14. The Immigration Rules have now been amended to include a basis on which a private life can lead to a grant of leave to remain at paragraph 276ADE. In the appellant's case the relevant question is whether she has lived continuously in the United Kingdom for at least twenty years or in the alternative whether she has lived here continuously for less than twenty years but has no ties (including social, cultural or family) with Thailand.
15. There is no dispute that the appellant has lived here for only ten years. Of those ten years, some three/four have been without lawful leave to remain. There is no evidence that the appellant has lost ties with her country of origin and I am not therefore persuaded that she is able to succeed under paragraph 276ADE.
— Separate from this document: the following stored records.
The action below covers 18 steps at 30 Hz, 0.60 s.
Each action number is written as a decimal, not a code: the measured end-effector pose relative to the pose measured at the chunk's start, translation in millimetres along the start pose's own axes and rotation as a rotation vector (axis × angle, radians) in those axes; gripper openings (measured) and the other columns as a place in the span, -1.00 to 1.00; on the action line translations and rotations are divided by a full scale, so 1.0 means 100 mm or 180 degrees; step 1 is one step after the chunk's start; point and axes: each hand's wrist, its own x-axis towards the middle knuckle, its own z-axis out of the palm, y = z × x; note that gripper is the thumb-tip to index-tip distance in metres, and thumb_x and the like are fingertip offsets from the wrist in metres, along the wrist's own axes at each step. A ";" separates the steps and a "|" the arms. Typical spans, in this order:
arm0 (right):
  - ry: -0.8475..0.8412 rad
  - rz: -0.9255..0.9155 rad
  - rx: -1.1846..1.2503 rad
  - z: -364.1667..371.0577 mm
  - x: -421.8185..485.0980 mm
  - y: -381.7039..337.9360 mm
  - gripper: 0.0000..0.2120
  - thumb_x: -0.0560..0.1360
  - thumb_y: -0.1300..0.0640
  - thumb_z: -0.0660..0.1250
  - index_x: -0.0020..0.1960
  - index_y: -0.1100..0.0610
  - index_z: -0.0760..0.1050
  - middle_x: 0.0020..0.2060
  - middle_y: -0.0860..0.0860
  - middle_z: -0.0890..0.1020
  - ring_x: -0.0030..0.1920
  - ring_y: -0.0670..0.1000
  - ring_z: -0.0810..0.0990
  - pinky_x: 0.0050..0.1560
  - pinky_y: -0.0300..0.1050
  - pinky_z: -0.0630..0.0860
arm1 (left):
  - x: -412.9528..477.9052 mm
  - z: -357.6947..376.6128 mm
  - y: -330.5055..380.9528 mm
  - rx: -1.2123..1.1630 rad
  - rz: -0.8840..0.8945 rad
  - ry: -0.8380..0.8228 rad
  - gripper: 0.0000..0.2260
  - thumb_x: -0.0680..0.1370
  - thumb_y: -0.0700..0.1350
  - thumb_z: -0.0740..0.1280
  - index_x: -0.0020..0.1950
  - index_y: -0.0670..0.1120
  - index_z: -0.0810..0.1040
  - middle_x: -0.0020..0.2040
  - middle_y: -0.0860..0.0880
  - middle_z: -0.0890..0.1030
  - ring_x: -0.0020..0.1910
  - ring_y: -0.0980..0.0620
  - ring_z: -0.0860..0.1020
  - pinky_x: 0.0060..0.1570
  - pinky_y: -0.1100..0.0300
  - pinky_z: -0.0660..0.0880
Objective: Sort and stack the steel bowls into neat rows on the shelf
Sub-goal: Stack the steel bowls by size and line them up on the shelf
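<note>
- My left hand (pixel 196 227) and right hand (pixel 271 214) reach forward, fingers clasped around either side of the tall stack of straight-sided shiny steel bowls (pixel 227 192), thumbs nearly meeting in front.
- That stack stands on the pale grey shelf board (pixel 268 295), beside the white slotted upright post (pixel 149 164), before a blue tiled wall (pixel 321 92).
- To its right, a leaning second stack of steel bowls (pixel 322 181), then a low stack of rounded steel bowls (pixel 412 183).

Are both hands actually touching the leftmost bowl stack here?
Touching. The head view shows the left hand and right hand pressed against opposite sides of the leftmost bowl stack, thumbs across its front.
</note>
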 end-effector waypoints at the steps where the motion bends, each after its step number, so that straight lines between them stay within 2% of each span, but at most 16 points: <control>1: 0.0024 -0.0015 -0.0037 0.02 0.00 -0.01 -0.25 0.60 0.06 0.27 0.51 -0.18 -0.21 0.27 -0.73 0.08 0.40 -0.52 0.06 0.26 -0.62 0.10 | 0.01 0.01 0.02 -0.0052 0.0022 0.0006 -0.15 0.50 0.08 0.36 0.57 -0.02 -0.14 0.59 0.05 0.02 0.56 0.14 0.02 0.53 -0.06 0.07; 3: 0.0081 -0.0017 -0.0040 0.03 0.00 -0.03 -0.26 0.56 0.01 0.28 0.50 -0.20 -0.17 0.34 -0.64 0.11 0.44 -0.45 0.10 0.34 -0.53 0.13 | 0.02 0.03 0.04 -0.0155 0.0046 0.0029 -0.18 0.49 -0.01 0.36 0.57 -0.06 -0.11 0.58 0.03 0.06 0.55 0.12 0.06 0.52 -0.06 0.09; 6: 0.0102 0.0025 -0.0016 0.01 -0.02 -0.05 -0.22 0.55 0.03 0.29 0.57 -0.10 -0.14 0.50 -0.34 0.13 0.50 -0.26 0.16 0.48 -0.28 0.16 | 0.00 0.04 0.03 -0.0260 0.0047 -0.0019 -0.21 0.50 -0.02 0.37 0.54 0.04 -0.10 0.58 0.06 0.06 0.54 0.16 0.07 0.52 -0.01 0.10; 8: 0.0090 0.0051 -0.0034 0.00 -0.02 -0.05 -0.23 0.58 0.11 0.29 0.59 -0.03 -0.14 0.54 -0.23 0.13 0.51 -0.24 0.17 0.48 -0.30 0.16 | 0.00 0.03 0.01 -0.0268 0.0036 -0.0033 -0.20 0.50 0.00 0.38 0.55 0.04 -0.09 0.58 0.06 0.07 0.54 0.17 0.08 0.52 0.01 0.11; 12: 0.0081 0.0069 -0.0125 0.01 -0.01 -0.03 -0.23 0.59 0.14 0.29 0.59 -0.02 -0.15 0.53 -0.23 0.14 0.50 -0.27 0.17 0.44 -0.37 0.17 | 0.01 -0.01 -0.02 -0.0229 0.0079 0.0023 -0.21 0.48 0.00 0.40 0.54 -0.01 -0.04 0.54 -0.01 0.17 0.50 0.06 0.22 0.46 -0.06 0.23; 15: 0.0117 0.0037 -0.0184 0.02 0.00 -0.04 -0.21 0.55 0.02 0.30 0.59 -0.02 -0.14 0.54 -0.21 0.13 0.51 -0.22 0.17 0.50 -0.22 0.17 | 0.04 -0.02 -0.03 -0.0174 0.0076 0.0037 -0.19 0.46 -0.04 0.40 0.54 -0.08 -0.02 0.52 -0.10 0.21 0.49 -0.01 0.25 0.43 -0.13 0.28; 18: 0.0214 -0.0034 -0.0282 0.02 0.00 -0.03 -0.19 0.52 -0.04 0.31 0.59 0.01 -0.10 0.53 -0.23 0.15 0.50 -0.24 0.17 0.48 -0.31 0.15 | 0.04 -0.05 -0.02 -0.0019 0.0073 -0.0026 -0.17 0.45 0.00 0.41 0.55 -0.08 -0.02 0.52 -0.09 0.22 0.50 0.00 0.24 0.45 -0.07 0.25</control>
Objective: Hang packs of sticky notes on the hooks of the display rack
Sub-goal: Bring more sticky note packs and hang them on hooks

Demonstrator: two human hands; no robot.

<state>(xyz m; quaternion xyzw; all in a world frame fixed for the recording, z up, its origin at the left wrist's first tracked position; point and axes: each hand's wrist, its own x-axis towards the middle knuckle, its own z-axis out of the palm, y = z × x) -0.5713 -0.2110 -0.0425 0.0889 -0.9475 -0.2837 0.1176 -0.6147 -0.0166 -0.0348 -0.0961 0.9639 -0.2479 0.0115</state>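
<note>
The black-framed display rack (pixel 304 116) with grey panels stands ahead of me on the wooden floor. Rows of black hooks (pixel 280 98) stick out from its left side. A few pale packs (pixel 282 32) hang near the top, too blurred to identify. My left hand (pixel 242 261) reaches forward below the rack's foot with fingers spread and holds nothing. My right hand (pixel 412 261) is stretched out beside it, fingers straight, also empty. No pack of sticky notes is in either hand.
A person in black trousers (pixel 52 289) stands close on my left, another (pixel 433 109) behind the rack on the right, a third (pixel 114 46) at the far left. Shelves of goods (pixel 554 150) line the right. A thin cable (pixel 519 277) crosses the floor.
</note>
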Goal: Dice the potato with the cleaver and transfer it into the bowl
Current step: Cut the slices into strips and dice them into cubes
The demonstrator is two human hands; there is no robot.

16. The Tribunal in Gulshan (Article 8 - new Rules - correct approach) [2013] UKUT 00640 (IAC) observed at 24(b):
"After applying the requirements of the Rules, only if there may arguably be good grounds for granting leave to remain outside them is it necessary for Article 8 purposes to go on to consider whether there are compelling circumstances not sufficiently recognised under them: Nagre; ?"
The absence of any evidence by the appellant that there are compelling circumstances which are not sufficiently recognised under the architecture of paragraph 276ADE leads me to conclude that the appellant is unable to succeed on discrete Article 8 grounds.
17. By way of summary therefore, the decision of the First-tier Tribunal contained an error of law only insofar as it failed to determine the Article 8 ground. I remake the decision in order to consider that ground. On the evidence before me I am not satisfied that ground is made out; article 8 is not engaged. I therefore dismiss the appeal.